(Exercise goal): Set down the first line below and each line after it, ending with the one that holds "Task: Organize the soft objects". Pictures do not belong in the copy.

(Data extract):
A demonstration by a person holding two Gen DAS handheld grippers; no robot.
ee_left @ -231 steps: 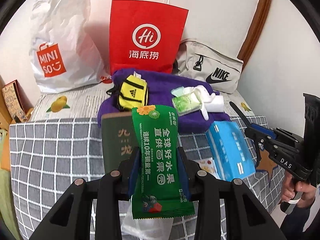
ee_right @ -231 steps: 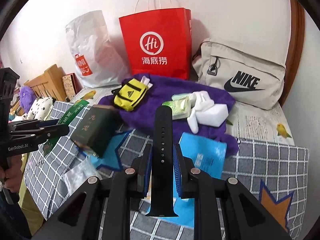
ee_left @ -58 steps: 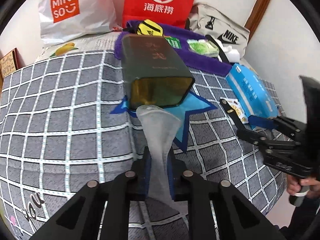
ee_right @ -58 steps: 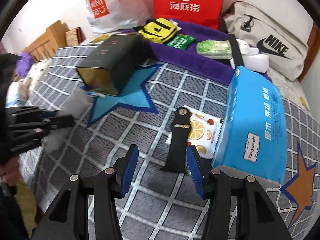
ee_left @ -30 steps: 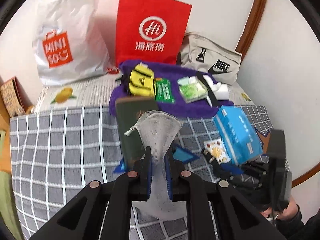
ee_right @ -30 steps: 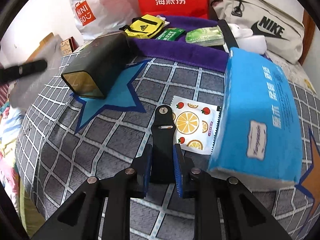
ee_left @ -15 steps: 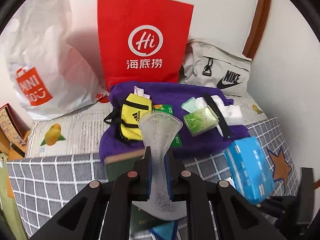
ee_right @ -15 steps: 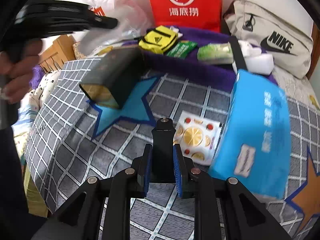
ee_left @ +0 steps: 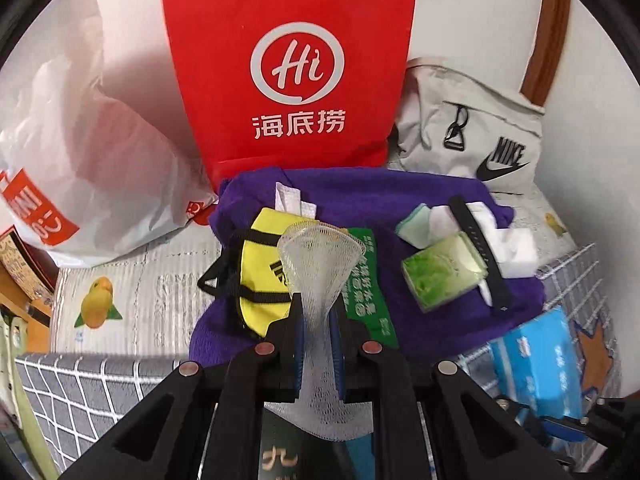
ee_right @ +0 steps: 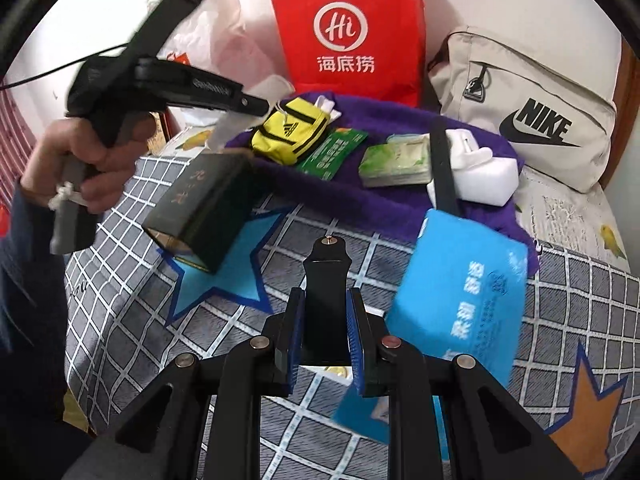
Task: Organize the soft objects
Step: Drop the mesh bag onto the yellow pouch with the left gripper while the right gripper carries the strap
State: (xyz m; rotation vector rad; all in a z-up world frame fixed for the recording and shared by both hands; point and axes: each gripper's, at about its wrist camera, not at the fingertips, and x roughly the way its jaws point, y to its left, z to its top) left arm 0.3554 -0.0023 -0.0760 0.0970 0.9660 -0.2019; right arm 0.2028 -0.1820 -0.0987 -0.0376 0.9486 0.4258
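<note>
Left claw (ee_left: pixel 318 322) clamped on a white foam mesh sleeve (ee_left: pixel 320 256), held above the purple towel (ee_left: pixel 400 188). Right claw (ee_right: pixel 325 322) pinching a black watch strap (ee_right: pixel 326 280) over the grey checked bed cover (ee_right: pixel 132 312). On the towel: yellow adidas pouch (ee_right: pixel 294 136), green snack packet (ee_right: pixel 334 154), green tissue pack (ee_right: pixel 396 162). Behind: red "Hi 海底捞" bag (ee_left: pixel 294 68), Nike bag (ee_right: pixel 528 112).

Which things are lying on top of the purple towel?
On the purple towel lie a yellow pouch, a green packet, a green tissue pack, a black strap and white items. Anything beneath them is covered.
</note>
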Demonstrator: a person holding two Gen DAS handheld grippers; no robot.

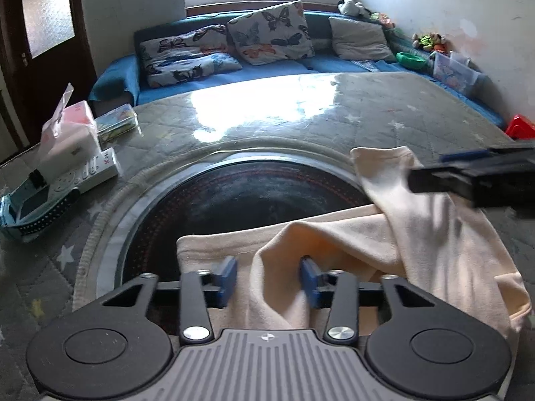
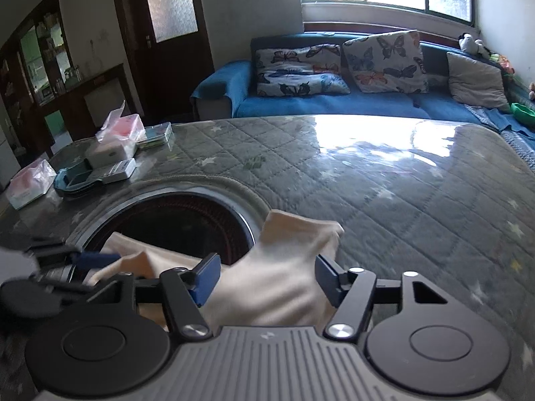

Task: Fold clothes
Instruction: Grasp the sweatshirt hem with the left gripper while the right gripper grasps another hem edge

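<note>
No writing is legible on the two pink tissue packs (image 2: pixel 124 130) or the one white remote (image 2: pixel 121 169) on the quilted table (image 2: pixel 384 183). One cream garment (image 1: pixel 351 244) lies rumpled across the table's dark round inset (image 1: pixel 240 197). The left gripper (image 1: pixel 269 280) and right gripper (image 2: pixel 267 279) each straddle a cloth fold, blue pads apart, not pinching; two butterfly cushions (image 1: pixel 267 33) sit on the sofa

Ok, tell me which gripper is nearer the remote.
Left. The left gripper straddles the cloth with the remote ahead to its left; the right gripper is further right along the cloth, the left one between it and the remote.
</note>
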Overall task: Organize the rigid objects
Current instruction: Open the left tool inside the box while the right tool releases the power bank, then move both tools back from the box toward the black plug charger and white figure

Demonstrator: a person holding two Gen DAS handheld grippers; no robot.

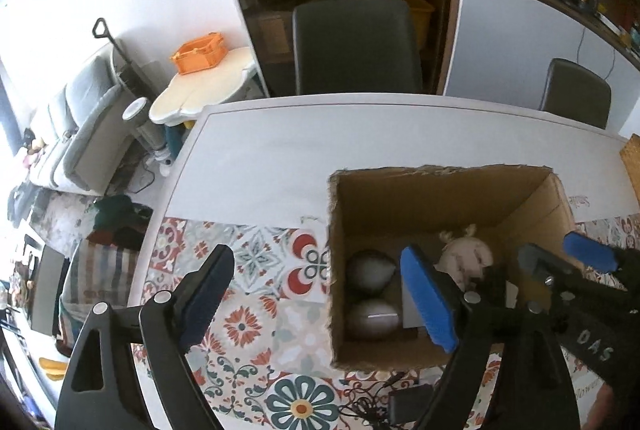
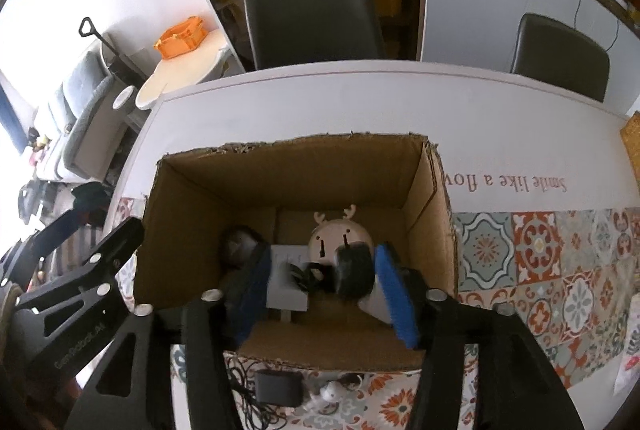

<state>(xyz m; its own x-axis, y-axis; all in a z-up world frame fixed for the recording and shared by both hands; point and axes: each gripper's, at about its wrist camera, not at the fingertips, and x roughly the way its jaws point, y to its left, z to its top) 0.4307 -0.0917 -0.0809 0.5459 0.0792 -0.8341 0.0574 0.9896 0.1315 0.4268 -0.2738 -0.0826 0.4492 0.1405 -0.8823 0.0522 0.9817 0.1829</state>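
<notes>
Right hand-held gripper (image 2: pixel 324 290) sits inside the box (image 2: pixel 430 214), jaws apart around a dark round item (image 2: pixel 352 276), probably released. Left hand-held gripper (image 1: pixel 320 302) is apart, empty, straddling the box wall; closing or dropping could snag cardboard.

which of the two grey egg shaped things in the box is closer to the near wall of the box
The lower grey egg, with the light stripe across it, lies closer to the near wall of the cardboard box; the other grey egg sits behind it.

left tool (image 1: pixel 320 304): black angular frame, blue ribbed pads, silver round screws | right tool (image 2: pixel 324 294): same black build, blue pads, white lettering on its side arm
</notes>
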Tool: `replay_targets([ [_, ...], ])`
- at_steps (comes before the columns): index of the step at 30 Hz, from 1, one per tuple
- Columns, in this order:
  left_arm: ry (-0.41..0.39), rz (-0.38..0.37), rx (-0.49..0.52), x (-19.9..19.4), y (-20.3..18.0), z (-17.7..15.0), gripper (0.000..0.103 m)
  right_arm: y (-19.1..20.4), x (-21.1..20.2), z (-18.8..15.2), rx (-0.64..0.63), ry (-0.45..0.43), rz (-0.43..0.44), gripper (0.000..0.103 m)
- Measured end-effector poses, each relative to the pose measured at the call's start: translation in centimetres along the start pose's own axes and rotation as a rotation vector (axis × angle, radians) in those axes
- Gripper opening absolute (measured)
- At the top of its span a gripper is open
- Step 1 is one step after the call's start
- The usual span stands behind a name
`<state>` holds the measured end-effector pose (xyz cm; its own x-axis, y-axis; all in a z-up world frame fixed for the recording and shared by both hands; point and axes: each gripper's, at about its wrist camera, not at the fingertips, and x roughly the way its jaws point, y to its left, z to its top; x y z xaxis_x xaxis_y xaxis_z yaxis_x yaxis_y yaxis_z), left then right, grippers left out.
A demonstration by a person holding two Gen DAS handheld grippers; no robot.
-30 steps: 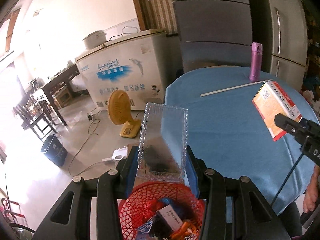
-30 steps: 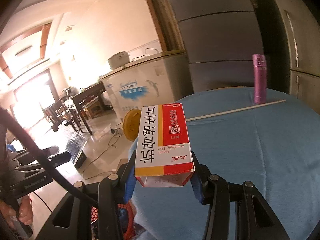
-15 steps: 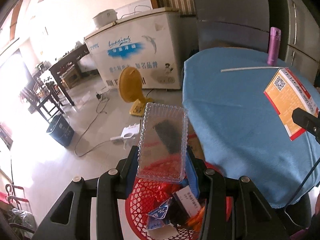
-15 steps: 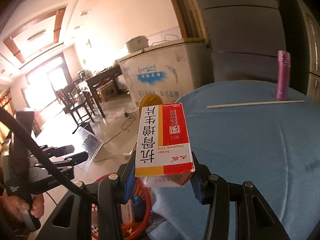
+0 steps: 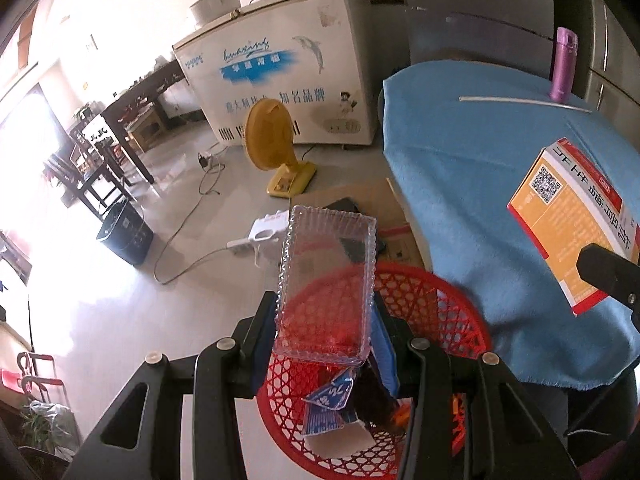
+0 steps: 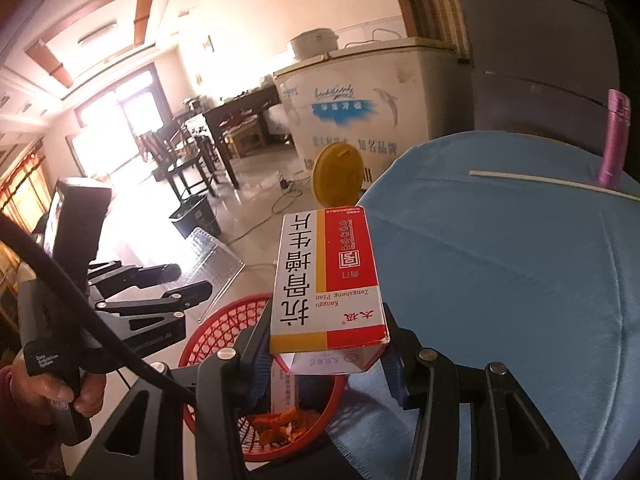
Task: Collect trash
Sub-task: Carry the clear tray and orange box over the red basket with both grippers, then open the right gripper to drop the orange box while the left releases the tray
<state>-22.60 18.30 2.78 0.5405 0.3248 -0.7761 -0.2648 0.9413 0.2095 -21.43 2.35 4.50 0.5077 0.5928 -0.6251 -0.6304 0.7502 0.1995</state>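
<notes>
My left gripper [image 5: 326, 336] is shut on a clear plastic tray [image 5: 328, 280] and holds it above a red mesh basket [image 5: 432, 296] on the floor, which holds wrappers and a small box. My right gripper [image 6: 326, 356] is shut on a red, white and yellow medicine box [image 6: 328, 276], held over the table's edge above the basket [image 6: 224, 328]. The box [image 5: 576, 220] also shows in the left wrist view, and the tray [image 6: 212, 256] in the right wrist view.
A round table with a blue cloth [image 5: 480, 152] stands right of the basket, carrying a purple bottle [image 5: 562, 64] and a white stick [image 5: 520, 102]. On the floor are a yellow fan [image 5: 272, 140], flat cardboard [image 5: 360, 204], a power strip [image 5: 260, 236] and a black bin [image 5: 124, 232]. A white freezer [image 5: 280, 72] stands behind.
Both grippers have moved left and off the table, toward the basket. The clear tray now hangs over the basket's rim, and the medicine box is over the table's edge above it.
</notes>
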Motion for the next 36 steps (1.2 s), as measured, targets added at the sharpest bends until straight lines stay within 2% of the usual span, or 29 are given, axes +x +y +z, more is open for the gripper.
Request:
replay_targets([
  [21,0.122,0.004,-0.002,2.2,0.7,-3.3,0.046,2.1,4.6,-0.4,-0.078,0.155,0.053,0.050],
  [36,0.193,-0.011,0.010,3.7,0.7,-5.0,0.046,2.4,7.0,-0.6,-0.090,0.221,0.072,0.050],
])
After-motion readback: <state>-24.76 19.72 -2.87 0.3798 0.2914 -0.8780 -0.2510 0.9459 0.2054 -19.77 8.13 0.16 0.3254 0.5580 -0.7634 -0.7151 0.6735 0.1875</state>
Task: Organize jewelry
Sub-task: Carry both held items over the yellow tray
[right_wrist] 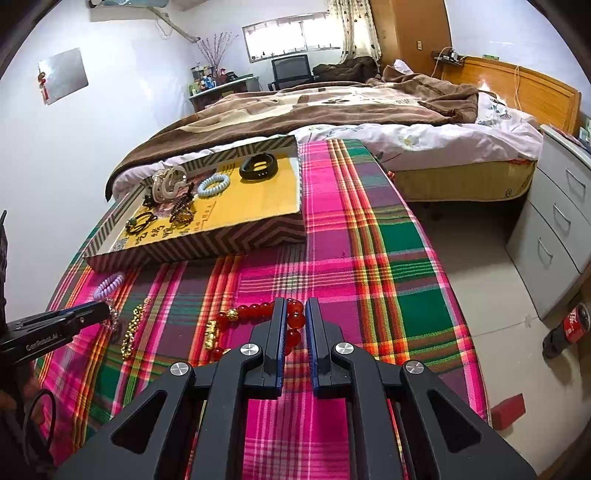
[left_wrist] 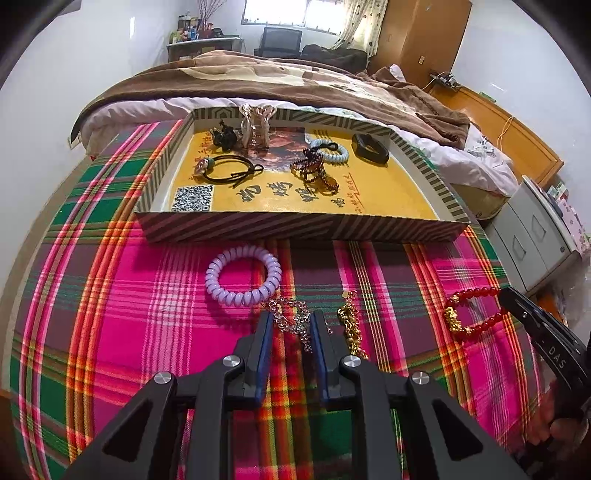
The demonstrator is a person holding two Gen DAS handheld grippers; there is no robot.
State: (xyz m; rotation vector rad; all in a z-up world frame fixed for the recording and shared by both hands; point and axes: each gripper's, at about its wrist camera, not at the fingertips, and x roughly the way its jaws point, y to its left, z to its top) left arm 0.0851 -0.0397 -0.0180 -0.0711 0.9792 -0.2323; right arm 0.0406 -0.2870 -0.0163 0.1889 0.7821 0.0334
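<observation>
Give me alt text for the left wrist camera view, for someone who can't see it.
The left gripper, jaws open, straddles a silver chain bracelet on a pink plaid cloth. Beside it lie a lilac coil hair tie, a gold chain and a red bead bracelet; behind, a striped tray holds more accessories.

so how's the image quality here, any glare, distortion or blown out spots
Left wrist view: the window is blown out to white, the yellow tray floor shows a soft sheen, and fisheye bends the plaid cloth lines, with dark vignette corners. Right wrist view: the window is overexposed too, glare sits on the wooden headboard, edges curve strongly, yet the red bead bracelet stays sharp.
</observation>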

(Answer to the exercise):
A demonstration by a person holding two Gen DAS handheld grippers; no robot.
ee_left @ -231 steps: 
ee_right @ -231 steps: 
ee_left @ -58 steps: 
ee_right @ -58 steps: 
ee_left @ -30 steps: 
ee_right @ -30 steps: 
ee_left @ -15 steps: 
ee_right @ -15 steps: 
ee_left @ +0 steps: 
ee_right @ +0 steps: 
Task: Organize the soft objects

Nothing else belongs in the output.